[BUG] sm_count may be ignored in persistent GEMMs
Description
When specifying arguments to a GEMM kernel via GemmUniversalArguments, the user may set sm_count to a particular value in order to carve out multiprocessors for other concurrent work. However, for persistent GEMM kernels I've found that this field is ignored, and all SMs are used regardless of the value. I believe this is because of this conditional branch:
https://github.com/NVIDIA/cutlass/blob/e9627ce55b42fd2599f58cd4396da9380954def0/include/cutlass/gemm/kernel/tile_scheduler_params.h#L1790
given that the max_active_clusters is populated by cudaOccupancyMaxActiveClusters and does not take sm_count into account. This patch was able to resolve my issue:
diff --git a/include/cutlass/gemm/kernel/tile_scheduler_params.h b/include/cutlass/gemm/kernel/tile_scheduler_params.h
index 9ac78311..1c646009 100644
--- a/include/cutlass/gemm/kernel/tile_scheduler_params.h
+++ b/include/cutlass/gemm/kernel/tile_scheduler_params.h
@@ -263,11 +263,13 @@ struct PersistentTileSchedulerSm90Params {
// In case the maximum number of clusters that could co-exist on the target device is
// already calculated using cudaOccupancyMaxActiveClusters
else if (max_active_clusters != 0) {
+ auto max_launchable_clusters = possibly_truncate(max_active_clusters, sm_count / cluster_size);
+
if (raster_order == RasterOrder::AlongN) {
- launch_grid.y = max_active_clusters * cluster_shape.n();
+ launch_grid.y = max_launchable_clusters * cluster_shape.n();
}
else {
- launch_grid.x = max_active_clusters * cluster_shape.m();
+ launch_grid.x = max_launchable_clusters * cluster_shape.m();
}
CUTLASS_TRACE_HOST("get_grid_shape(): Proposed GridDims by the scheduler using cudaOccupancyMaxActiveClusters = "
"(" << launch_grid.x << ", " << launch_grid.y << ", " << launch_grid.z << ")\n");
but I am not familiar enough with this code to know if it has unintended effects.
Steps/Code to reproduce bug
I don't have a great minimal reproduction example. But this should happen on any persistent GEMM launch that specifies sm_count and autopopulates max_active_clusters.
Expected behavior
Persistent GEMMs launched with non-default sm_count use less than or equal to sm_count SMs.
Environment details (please complete the following information):
- CUTLASS commit b78588d1630aa6643bf021613717bafb705df4ef
- Ubuntu 22.04
- CUDA Toolkit 12.4
- H100
CC @jackkosaian
@thakkarV , @hwu36 , @jackkosaian it will be good if we can take a look at it and get resolved before the 3.8 tagging.
This issue has been labeled inactive-30d due to no recent activity in the past 30 days. Please close this issue if no further response or action is needed. Otherwise, please respond with a comment indicating any updates or changes to the original issue and/or confirm this issue still needs to be addressed.
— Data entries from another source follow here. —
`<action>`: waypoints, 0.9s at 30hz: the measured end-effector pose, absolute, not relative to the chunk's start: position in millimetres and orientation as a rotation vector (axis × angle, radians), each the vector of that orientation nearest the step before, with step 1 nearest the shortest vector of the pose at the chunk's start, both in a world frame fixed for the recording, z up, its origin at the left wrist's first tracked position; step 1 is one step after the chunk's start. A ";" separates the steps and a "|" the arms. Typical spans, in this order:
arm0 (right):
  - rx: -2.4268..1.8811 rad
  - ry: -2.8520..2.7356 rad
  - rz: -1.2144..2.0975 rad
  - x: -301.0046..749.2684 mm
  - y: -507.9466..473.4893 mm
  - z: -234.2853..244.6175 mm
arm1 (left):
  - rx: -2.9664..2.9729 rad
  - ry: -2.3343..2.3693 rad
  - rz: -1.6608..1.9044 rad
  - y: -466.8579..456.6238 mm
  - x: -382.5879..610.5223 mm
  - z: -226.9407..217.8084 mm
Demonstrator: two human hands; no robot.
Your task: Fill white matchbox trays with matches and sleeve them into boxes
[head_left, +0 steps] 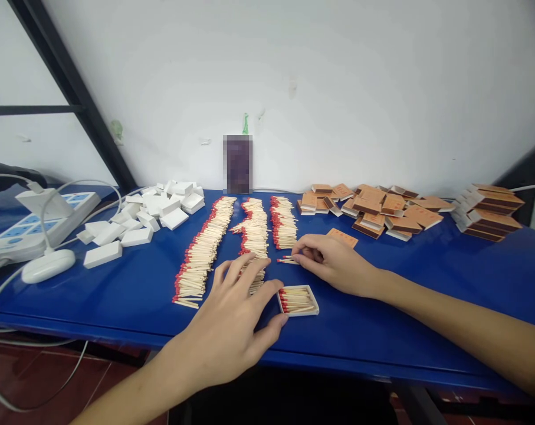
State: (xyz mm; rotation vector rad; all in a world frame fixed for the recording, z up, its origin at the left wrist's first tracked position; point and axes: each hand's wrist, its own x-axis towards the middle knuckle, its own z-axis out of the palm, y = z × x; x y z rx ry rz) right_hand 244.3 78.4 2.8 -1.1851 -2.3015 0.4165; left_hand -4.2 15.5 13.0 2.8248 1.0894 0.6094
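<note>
Blue table [130, 283]: right grip [333, 262] (nearly closed) pinches matches [286, 260].

— Anything legible on the flat orange cardboard matchbox sleeves [382, 209] beyond the right hand [333, 262]?
— Red print, too small to read.
— The white plastic power strip [37, 227], far left of the left hand [236, 319]?
— Blue marks only; nothing readable.

Bright, even light; soft shadows, wide-angle edge warp (pic mostly sharp)
</note>
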 end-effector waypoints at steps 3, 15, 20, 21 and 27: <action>-1.228 -2.261 0.449 239.9 78.7 3.8 | 2.827 1.090 0.609 16.0 -3.7 12.7; -1.145 -2.326 0.321 241.0 76.5 1.2 | 2.832 1.092 0.619 15.9 -3.5 12.1; -1.176 -2.378 0.290 240.7 76.1 1.8 | 2.830 1.087 0.627 16.2 -4.1 12.2; -1.184 -2.392 0.293 240.6 76.0 2.0 | 2.829 1.086 0.625 16.3 -4.2 12.2; -1.201 -2.388 0.317 240.8 75.6 1.6 | 2.828 1.088 0.593 16.4 -4.4 12.3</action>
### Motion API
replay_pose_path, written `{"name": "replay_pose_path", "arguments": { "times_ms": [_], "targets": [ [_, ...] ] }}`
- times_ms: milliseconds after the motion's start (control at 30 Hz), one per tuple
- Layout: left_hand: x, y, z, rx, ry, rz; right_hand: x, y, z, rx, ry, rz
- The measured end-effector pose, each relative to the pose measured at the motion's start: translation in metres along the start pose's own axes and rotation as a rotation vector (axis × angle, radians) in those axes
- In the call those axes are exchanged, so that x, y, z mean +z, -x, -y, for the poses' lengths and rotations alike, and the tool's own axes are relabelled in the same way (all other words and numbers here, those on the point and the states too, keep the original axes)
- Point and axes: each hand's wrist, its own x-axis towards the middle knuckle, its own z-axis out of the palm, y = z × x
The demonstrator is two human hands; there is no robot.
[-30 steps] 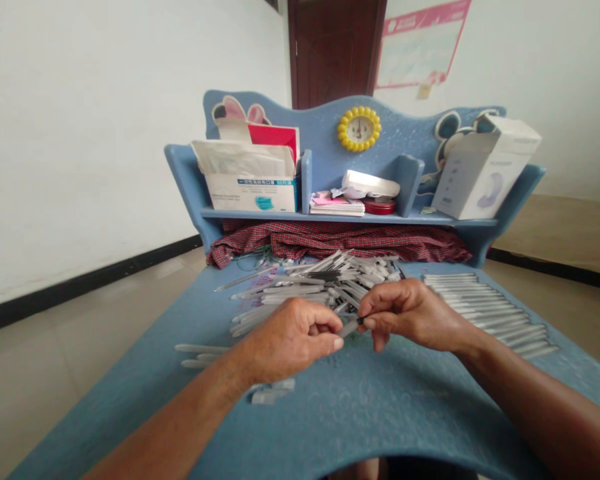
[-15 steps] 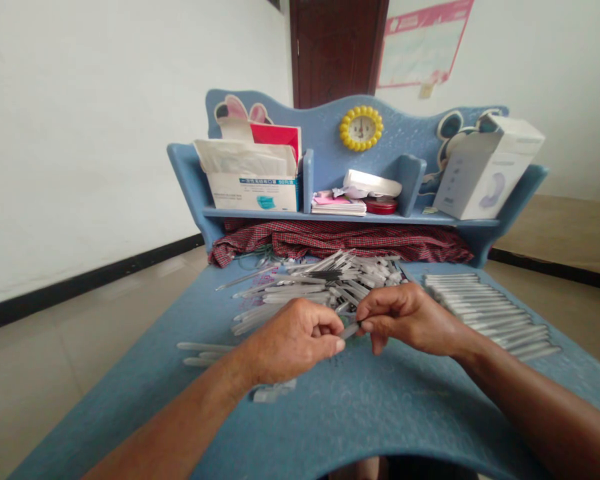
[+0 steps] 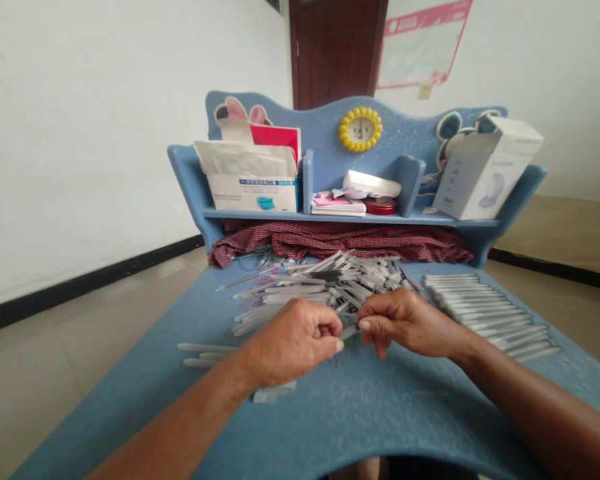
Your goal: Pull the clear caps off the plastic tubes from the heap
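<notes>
Over the middle of the blue desk [image 3: 360, 413], my left hand [image 3: 295, 340] is closed in a pinch on a slim translucent pen barrel [image 3: 349, 332]. My right hand [image 3: 405, 323] pinches the other end of that barrel between thumb and fingertips, its lower fingers curled beneath. The fingers hide most of the barrel. Just beyond both hands lies a loose heap of white and translucent pen parts [image 3: 345, 277], with some dark slender pieces among them. A neat row of pens with dark cores [image 3: 490, 313] lies to the right of my right hand.
Left of my left wrist lie a few clear barrels [image 3: 205, 348], and more translucent pieces [image 3: 275, 393] sit under the forearm. A checked cloth [image 3: 340, 241] is bunched beneath the shelf. On the shelf stand a mask box [image 3: 253, 190], a red tin [image 3: 381, 207] and a white box [image 3: 485, 173].
My right hand has shifted very slightly down. The dark tip that showed at its fingertips is now hidden. My left hand has barely moved.
</notes>
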Motion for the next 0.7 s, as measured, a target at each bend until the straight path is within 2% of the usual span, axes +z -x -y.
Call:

This issue will be labeled inactive-90d if there is no activity in the next 60 days.
it will be good if we can take a look at it and get resolved before the 3.8 tagging.
Hello, I would like to know if this issue has been resolved? Because tag3.8 has been released for a while. @manishucsd
This issue has been labeled inactive-30d due to no recent activity in the past 30 days. Please close this issue if no further response or action is needed. Otherwise, please respond with a comment indicating any updates or changes to the original issue and/or confirm this issue still needs to be addressed. This issue will be labeled inactive-90d if there is no activity in the next 60 days.
This issue has been labeled inactive-90d due to no recent activity in the past 90 days. Please close this issue if no further response or action is needed. Otherwise, please respond with a comment indicating any updates or changes to the original issue and/or confirm this issue still needs to be addressed.